Les nombreuses mesures enregistrées au cours de l’incident permirent de revoir entièrement la construction des entrées d’air et trois mois plus tard nous reprîmes les essais.
Par la suite nous avons volontairement provoqué des dizaines et des dizaines de pompages d’entrée d’air pour la mise au point de leur régulation, cette fois-ci avec des calculateurs digitaux. Bien que désormais sans danger mais toujours impressionnants, leur intensité n’avait rien à voir avec celle d’un pompage sans rampes. Pourtant un certain Président de la République française en a probablement conservé un souvenir ému, beaucoup plus tard, un jour au retour d’Arabie Saoudite. Cette fois-là j’étais à gauche et Gilbert à droite, mais Michel toujours au troisième siège ! Mais c’est une autre histoire…

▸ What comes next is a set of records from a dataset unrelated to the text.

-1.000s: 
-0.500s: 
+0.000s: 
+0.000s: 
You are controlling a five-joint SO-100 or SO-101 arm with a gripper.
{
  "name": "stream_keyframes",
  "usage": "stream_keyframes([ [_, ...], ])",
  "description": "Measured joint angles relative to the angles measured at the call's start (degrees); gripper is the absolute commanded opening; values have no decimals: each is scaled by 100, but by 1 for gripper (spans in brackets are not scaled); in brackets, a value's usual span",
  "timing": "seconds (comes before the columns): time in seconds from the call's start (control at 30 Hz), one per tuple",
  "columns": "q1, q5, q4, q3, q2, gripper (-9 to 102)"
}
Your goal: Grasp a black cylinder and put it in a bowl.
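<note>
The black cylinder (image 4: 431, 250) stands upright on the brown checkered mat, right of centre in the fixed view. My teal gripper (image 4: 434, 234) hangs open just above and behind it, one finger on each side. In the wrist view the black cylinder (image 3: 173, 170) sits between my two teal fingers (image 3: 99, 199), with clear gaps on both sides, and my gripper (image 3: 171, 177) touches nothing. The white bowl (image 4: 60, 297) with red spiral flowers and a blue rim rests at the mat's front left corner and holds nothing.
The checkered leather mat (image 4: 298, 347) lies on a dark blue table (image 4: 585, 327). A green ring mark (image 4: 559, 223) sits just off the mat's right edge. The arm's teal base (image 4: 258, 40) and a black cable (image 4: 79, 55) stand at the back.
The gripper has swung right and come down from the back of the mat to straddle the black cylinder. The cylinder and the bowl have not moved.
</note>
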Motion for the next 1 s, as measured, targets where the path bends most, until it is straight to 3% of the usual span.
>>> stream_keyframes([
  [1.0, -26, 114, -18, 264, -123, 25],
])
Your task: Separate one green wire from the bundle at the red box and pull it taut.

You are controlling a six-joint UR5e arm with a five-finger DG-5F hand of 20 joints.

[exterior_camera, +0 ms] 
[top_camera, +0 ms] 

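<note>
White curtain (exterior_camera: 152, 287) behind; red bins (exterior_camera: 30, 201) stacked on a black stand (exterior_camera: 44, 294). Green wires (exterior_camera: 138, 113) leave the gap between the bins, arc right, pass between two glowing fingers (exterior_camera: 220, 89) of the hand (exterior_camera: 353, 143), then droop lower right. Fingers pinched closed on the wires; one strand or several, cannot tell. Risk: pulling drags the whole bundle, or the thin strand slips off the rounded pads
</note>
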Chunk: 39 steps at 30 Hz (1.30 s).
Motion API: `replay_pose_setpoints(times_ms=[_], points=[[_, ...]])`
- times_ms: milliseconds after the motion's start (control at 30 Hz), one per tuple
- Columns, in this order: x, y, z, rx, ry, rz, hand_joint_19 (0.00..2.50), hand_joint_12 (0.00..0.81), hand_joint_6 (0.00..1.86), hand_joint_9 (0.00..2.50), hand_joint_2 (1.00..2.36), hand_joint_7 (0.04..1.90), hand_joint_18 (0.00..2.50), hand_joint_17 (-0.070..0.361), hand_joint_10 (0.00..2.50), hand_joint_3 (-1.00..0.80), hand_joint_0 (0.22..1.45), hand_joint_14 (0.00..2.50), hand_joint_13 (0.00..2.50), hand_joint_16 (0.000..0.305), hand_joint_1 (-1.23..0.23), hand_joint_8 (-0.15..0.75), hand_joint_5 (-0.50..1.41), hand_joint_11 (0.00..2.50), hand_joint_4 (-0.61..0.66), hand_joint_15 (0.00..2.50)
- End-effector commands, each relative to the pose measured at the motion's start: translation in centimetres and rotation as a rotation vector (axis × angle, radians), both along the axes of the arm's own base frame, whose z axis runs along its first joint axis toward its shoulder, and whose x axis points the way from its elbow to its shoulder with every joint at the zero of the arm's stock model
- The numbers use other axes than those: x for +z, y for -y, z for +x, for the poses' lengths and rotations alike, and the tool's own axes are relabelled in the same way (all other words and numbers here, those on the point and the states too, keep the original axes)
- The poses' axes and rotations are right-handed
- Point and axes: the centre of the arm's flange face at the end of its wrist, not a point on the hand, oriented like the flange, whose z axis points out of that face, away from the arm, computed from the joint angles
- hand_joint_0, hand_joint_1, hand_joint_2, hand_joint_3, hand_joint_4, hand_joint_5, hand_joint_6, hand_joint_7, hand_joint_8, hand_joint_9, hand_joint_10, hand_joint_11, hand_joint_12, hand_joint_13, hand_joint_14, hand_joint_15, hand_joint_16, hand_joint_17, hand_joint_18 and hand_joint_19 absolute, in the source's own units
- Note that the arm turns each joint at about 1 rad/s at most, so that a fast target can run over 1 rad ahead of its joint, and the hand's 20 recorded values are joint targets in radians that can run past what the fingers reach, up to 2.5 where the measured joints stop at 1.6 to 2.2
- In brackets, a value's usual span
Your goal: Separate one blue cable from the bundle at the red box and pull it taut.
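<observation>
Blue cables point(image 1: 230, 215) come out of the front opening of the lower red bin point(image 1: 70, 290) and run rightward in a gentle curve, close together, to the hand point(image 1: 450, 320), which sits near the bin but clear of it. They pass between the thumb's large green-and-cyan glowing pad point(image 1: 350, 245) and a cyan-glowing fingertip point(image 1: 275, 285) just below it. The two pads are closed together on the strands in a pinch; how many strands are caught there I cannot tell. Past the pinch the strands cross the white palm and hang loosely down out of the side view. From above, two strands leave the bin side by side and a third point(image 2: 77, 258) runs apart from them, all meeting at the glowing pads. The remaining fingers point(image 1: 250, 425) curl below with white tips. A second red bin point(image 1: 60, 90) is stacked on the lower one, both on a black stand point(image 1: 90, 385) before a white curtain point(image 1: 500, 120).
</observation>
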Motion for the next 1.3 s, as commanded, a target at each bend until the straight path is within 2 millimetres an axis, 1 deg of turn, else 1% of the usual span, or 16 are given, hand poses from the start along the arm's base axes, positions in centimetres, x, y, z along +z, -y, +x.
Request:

De mon côté l’impression indélébile d’impuissance et d’échec pendant l’incident m’avait fait m’interroger sur ce qu’aurait pu être la réaction d’un simple pilote de ligne. Et cet avion était destiné à être mis entre les mains de pilotes de ligne normaux, et non à rester la chasse gardée de pilotes d’essais. A l’époque j’étais tenté de répondre favorablement à la demande de prendre la tête d’un centre d’instruction pour le futur personnel client du futur Airbus. Cet événement a considérablement conforté ma décision de m’y consacrer, avec la ferme volonté que j’exprimais alors d’y adjoindre l’instruction Concorde, ce qui fut accordé et que je fis. Et dans la formation Concorde fut incluse la réaction aux pompages d’entrées d’air et de moteurs.